Language incompetency
Before I went to Bangladesh last year, I purchased the Lonely Planet Bengali phrasebook to advance my puny Bangla skills. The idea of these phrasebooks is pretty good – they’re nice and portable, they have sensible categories of phrases you might need (under headings like ‘Greetings & Civilities’, ‘Getting Around’, ‘Accommodation’, and so on), and they write each phrase in English equivalent, an English transliteration, and the native script, so even if you can’t get your tongue around the words, you can just point to the script and you should be able to get your point across.
The phrasebook helped me memorise certain conversational phrases I would need in Bangladesh. However, when the time came to actually use many of these phrases, I found that I was met not with understanding, but with confusion and non-comprehension. For example, some of the children at the orphanage took me for a walk around the campus and we visited the ladies in the girls’ kitchen – to be polite, I greeted the staff by saying Nomoskar (hello) and asking kemon achen? (how are you?). Perhaps this made it look like I was a fluent speaker, because one of the ladies began to chat to me in rapid-fire Bangla – to put a stop to it, I waited for an appropriate pause and said, ami dukkhito, ami bangla jani na...er, ami ektu adhu bangla jani (I’m sorry, I don’t know Bangla…I know a little bit of Bangla). This made the kitchen lady laugh a bit, and made me mortally embarrassed, so I thanked the ladies for talking to me and beat a hasty retreat with the boys in tow.
It is only now, nearly ten months after that conversation, I realise that I actually have Lonely Planet to blame!
As I’ve previously mentioned, Bangla has two distinct forms: cholti bhasha, the common speech, and shadhu bhasha, the literary form. The latter of these two is the style of language used in literature, and is rarely spoken, as it is unintelligible to the uneducated and uses many, many different words to cholti bhasha. In the Introduction section of the Lonely Planet phrasebook, it says:
In this book, we have used [cholti bhasha] which is universally understood throughout Bengali-speaking communities.

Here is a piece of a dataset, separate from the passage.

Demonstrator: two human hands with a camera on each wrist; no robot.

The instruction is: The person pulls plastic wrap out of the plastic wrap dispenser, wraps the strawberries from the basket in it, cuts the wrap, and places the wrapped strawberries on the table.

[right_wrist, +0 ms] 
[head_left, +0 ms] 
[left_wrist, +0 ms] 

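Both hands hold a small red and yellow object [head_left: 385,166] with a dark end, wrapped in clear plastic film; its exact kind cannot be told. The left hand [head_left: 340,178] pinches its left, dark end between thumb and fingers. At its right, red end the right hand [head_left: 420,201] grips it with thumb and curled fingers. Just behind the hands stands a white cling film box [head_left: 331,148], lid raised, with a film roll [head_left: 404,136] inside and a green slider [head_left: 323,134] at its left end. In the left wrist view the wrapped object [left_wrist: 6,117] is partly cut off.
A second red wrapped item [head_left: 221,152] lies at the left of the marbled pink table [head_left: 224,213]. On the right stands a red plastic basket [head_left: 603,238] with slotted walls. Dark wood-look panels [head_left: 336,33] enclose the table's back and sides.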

It is also the language of media and of education.
If the phrases I tried were cholti bhasha, then theoretically, I shouldn’t have had a problem. But, consultation with a Bangladeshi who goes to my church reveals that my dog-eared, formerly-trusty phrasebook is actually littered with many phrases from shadhu bhasha, including the phrase ami ektu adhu bangla jani. Using these in everyday conversation with the kitchen ladies and the children, who were largely uneducated, would have been like using Ye Aulde Englishe today. I can’t say whether the problem lies exclusively in the phrasebook or if it’s also due to the region we stayed in, but given we had similar problems in a rural area about four hours’ drive from Dhaka, it seems likely that Lonely Planet have some revisions to make.
On their web site, I see that Lonely Planet have issued a new version of their Bengali phrasebook, combining it with their Hindi/Urdu phrasebook. Hopefully, the phrases and words used in this new version will supercede the old one.
Jane said,
Apr 6, 16:28 #
Something that bugs me is that (being a phonetics student) all the English stuff in phrasebooks tends to be properly phoneticised whereas the other language tends to have som cruddy pseudo phonetics things. Just thought I’d get that off my chest ;)
Ben said,
Apr 7, 08:07 #
I guess the emphasis in LP phrasebooks is for the average backpacker/traveller to be able to read the transliteration. I certainly wouldn’t be able to read a transliteration which was written in the phonetic (phoenetic?) alphabet.
That said, my copy of Teach Yourself Bengali borrows phonetic symbols to distinguish between certain sounds (e.g. o ‘hot’ and o ‘lore’. ng with a hard ‘g’ and ng with a soft ‘g’, nasalised sounds, etc.) Maybe you can tell me what some of them mean when you get back.
Jane said,
Apr 7, 15:58 #
If you wanted to, you could always ask my parents for my old phonetics book…if they could ever find it. IMHO, IPA phonetics was the brightest idea that second language learners ever conceived.